● **WORK TO BE COMPLETED**
The answer must be every line from the listing that holds the string "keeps".
*** Opening of PROVIDED DATA ***
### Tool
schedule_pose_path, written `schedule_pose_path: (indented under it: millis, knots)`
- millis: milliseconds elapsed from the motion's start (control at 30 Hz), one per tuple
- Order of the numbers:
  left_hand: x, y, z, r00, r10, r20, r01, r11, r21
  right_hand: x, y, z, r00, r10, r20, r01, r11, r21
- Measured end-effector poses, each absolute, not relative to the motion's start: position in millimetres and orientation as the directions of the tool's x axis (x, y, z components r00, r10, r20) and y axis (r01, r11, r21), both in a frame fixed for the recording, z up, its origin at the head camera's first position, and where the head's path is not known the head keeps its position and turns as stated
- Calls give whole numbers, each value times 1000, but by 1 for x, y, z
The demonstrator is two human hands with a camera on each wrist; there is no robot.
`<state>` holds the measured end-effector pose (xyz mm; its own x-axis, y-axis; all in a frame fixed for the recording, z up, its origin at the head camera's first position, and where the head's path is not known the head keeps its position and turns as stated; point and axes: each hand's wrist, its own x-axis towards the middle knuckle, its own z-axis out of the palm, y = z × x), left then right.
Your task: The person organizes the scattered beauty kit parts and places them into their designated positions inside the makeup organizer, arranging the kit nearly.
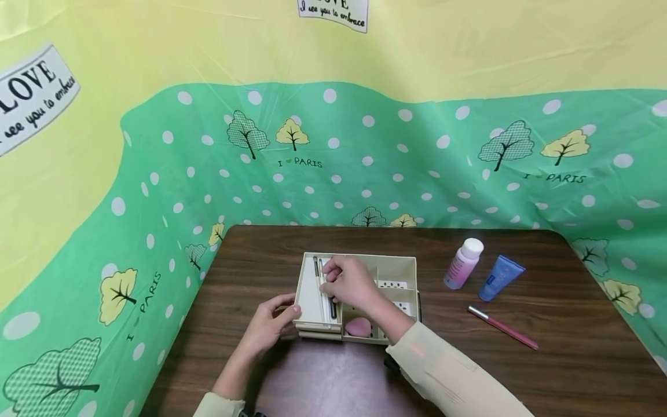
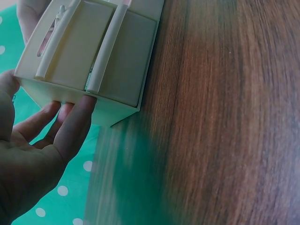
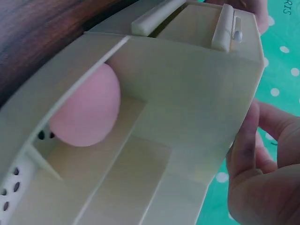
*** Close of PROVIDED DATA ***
● **RESPONSE TO THE EXERCISE**
- Measured end-effector poses, each absolute, not relative to the motion's start: position in millimetres and orientation as the directions of the tool's x axis (x, y, z components r00, r10, r20) and y axis (r01, r11, r21), both in a frame fixed for the recording, z up, its origin at the head camera's first position, and where the head's path is not known the head keeps its position and turns as stated
`<state>` holds the measured end-effector pose (xyz mm; its own x-axis, y-axis; all in a frame fixed for the recording, z up, its origin at the head camera's first position, and where the head's path is not known the head keeps its position and turns as stated; point and axes: each hand's wrist, its own x-axis towards the middle knuckle, its own z-axis out of the palm, y = z × x), left then right.

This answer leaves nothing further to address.